Setapak Langkah – 18 April 2026 | Wakil Menteri Dalam Negeri, Ribka Haluk, memberikan apresiasi terhadap upaya penguatan layanan di Rumah Sakit Umum Daerah (RSUD) Jayapura yang baru-baru ini dipresentasikan dalam sebuah lokakarya nasional.
Lokakarya tersebut dihadiri oleh pejabat kesehatan provinsi Papua, perwakilan dinas sosial, serta tim manajemen RSUD Jayapura. Acara difokuskan pada evaluasi prosedur klinis, peningkatan fasilitas, serta penerapan standar pelayanan berbasis teknologi informasi.
Berikut poin-poin utama yang dibahas dalam lokakarya:
- Pemetaan kebutuhan medis dan non‑medis di RSUD Jayapura.
- Peningkatan kapasitas tenaga medis melalui pelatihan berkelanjutan.
- Implementasi sistem rekam medis elektronik untuk mempercepat proses pelayanan.
- Peningkatan sarana pendukung seperti ruang ICU, laboratorium, dan unit gawat darurat.
Ribka Haluk menekankan pentingnya sinergi antara pemerintah pusat, daerah, dan pihak rumah sakit untuk memastikan layanan kesehatan yang merata dan berkualitas, terutama di wilayah Papua yang memiliki tantangan geografis.

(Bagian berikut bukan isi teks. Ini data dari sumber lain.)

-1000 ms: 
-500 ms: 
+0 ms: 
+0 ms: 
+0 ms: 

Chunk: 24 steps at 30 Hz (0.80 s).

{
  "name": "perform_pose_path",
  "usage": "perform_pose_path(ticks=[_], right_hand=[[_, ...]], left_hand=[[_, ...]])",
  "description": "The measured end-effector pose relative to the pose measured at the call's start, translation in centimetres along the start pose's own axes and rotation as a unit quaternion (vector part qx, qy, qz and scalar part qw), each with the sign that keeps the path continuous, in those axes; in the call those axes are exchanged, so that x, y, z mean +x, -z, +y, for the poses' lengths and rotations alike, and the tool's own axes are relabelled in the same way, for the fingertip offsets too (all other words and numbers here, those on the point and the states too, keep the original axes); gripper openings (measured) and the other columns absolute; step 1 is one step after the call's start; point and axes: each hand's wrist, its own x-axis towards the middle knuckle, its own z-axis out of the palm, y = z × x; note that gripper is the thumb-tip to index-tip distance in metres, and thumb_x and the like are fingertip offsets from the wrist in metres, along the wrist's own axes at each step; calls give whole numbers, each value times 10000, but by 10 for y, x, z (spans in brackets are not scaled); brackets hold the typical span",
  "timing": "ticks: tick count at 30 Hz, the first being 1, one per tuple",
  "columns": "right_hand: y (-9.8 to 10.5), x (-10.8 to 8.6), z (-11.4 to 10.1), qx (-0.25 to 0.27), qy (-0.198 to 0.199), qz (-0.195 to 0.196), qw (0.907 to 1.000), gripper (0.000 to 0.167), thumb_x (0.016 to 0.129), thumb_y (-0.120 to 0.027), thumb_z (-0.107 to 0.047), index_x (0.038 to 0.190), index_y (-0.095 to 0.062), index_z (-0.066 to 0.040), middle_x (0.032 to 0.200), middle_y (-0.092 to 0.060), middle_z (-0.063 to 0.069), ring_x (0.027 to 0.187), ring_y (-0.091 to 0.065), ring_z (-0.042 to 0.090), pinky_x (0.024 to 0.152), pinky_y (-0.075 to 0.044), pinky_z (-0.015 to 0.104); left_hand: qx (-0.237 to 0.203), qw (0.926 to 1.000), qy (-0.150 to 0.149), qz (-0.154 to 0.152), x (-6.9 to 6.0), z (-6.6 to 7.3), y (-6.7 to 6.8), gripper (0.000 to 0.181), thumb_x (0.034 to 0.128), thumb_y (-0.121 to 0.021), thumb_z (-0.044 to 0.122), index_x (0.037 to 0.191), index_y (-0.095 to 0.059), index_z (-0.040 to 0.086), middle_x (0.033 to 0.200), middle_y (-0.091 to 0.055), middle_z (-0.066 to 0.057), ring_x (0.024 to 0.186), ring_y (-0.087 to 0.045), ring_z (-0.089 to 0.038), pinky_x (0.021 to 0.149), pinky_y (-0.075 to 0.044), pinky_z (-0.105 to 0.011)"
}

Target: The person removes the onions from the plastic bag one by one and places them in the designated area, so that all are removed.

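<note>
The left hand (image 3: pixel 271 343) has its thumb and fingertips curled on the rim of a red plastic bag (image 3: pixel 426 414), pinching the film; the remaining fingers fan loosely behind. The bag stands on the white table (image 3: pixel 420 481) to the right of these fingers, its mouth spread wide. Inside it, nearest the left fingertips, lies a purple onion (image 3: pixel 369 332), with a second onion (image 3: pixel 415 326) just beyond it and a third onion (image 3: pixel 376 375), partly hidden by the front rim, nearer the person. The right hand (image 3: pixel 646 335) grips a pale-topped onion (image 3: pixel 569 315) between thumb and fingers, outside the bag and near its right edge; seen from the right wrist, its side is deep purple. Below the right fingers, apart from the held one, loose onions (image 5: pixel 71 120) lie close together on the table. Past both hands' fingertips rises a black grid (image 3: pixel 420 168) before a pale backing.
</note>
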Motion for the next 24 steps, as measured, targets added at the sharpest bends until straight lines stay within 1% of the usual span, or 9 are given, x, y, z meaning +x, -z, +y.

Ia juga menggarisbawahi komitmen kementerian untuk menyalurkan tambahan anggaran serta bantuan teknis guna mempercepat realisasi program penguatan layanan di RSUD Jayapura.
Hasil lokakarya menghasilkan rencana aksi tiga fase: fase persiapan (pemetaan dan perencanaan), fase implementasi (pembangunan infrastruktur dan pelatihan), serta fase evaluasi (monitoring kualitas layanan). Target utama adalah menurunkan waktu tunggu pasien dan meningkatkan kepuasan pengguna layanan kesehatan di Papua.
Dengan dukungan penuh dari pemerintah, diharapkan RSUD Jayapura dapat menjadi model unggulan layanan kesehatan di wilayah timur Indonesia.